Could you set down exactly the lines of the data below, starting at the one that holds "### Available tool" and ending at the one that holds "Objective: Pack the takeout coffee", both included, and only those?
START DATA LISTING
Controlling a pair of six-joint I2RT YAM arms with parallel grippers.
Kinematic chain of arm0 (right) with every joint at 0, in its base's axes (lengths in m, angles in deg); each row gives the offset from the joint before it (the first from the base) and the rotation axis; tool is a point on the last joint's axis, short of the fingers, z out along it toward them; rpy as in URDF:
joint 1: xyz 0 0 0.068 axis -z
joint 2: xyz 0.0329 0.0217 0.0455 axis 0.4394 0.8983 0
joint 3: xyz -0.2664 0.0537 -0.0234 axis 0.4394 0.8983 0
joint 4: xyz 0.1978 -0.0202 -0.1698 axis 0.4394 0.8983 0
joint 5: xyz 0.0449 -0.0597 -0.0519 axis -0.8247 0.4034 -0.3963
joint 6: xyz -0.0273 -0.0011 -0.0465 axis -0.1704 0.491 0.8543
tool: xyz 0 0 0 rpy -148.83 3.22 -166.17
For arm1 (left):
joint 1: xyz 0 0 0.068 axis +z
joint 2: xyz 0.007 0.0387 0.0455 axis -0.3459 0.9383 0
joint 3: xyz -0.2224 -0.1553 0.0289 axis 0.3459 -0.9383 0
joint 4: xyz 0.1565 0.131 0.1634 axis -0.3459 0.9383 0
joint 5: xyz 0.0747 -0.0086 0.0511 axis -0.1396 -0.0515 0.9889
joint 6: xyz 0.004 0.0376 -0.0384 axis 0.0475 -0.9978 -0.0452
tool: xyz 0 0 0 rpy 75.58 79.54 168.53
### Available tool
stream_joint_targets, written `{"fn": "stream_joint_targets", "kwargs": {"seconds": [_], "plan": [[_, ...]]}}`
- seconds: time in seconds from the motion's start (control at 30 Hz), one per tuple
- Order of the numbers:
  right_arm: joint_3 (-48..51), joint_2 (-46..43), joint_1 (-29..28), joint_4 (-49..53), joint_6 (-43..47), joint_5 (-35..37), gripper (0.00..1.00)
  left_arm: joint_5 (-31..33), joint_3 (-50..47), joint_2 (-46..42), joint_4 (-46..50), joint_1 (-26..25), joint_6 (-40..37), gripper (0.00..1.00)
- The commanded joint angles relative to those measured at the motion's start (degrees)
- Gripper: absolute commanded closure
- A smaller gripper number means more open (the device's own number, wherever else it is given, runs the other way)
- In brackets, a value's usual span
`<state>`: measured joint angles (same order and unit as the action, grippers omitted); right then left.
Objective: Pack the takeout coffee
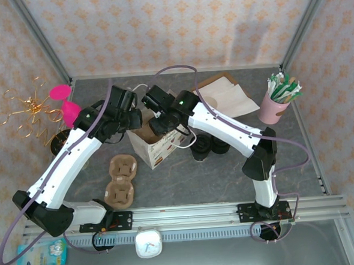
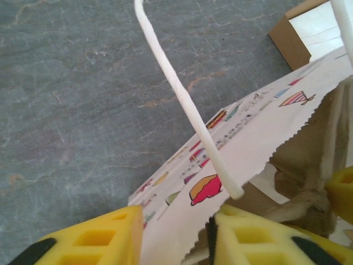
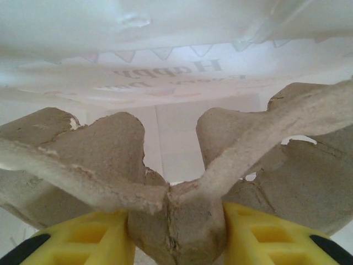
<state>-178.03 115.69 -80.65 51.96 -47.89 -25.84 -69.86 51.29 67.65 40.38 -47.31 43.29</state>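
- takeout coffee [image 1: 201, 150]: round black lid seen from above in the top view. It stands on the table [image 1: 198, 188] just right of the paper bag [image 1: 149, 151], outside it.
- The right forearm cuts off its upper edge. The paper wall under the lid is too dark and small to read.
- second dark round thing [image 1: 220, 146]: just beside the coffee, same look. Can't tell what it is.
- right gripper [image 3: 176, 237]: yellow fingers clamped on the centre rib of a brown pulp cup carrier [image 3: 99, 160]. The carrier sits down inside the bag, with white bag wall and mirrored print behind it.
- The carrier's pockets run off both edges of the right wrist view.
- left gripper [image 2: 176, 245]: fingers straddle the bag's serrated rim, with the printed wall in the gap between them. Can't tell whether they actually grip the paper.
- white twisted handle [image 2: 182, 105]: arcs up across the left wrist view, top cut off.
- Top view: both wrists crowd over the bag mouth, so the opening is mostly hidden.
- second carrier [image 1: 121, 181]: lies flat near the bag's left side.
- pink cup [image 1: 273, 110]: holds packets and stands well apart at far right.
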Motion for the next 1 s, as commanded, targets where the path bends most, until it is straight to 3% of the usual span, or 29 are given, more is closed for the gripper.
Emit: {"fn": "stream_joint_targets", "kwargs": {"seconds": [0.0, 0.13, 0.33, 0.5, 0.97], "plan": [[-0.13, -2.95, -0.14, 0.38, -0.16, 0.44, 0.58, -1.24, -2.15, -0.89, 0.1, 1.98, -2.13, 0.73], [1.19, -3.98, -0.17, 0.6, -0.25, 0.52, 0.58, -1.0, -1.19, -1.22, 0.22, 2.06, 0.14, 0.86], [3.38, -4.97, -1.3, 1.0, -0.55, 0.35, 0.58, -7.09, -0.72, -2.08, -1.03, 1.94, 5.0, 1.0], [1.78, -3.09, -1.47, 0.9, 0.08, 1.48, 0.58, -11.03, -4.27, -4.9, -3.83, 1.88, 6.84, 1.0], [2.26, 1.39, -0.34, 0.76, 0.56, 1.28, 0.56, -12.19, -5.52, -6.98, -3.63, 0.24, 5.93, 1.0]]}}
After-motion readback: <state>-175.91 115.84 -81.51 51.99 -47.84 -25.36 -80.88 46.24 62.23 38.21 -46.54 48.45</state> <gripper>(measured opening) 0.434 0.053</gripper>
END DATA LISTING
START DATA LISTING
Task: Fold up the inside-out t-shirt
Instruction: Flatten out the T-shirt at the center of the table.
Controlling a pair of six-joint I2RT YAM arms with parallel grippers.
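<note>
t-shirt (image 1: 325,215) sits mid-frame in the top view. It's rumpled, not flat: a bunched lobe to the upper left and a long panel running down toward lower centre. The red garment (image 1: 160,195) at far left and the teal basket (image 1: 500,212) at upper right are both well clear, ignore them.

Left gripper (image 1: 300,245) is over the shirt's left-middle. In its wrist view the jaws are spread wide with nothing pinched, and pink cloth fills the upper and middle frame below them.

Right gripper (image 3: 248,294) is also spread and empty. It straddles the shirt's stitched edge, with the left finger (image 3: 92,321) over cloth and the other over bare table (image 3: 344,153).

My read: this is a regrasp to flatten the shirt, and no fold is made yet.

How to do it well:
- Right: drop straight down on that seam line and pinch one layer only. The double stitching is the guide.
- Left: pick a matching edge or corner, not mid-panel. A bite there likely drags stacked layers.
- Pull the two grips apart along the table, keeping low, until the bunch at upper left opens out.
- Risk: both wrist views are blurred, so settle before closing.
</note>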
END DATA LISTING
* **TASK SOLUTION**:
### Available tool
stream_joint_targets, written `{"fn": "stream_joint_targets", "kwargs": {"seconds": [_], "plan": [[_, ...]]}}`
- seconds: time in seconds from the motion's start (control at 30 Hz), one per tuple
- Order of the numbers:
  right_arm: joint_3 (-48..51), joint_2 (-46..43), joint_1 (-29..28), joint_4 (-49..53), joint_6 (-43..47), joint_5 (-35..37), gripper (0.00..1.00)
  left_arm: joint_5 (-31..33), joint_3 (-50..47), joint_2 (-46..42), joint_4 (-46..50), joint_1 (-26..25), joint_6 (-40..37), gripper (0.00..1.00)
- The commanded joint angles relative to those measured at the motion's start (degrees)
- Gripper: absolute commanded closure
- A smaller gripper number means more open (the device's own number, wherever else it is given, runs the other way)
- In brackets, a value's usual span
`<state>`: measured joint angles (same order and unit as the action, grippers omitted); right then left.
Objective: Pack the takeout coffee

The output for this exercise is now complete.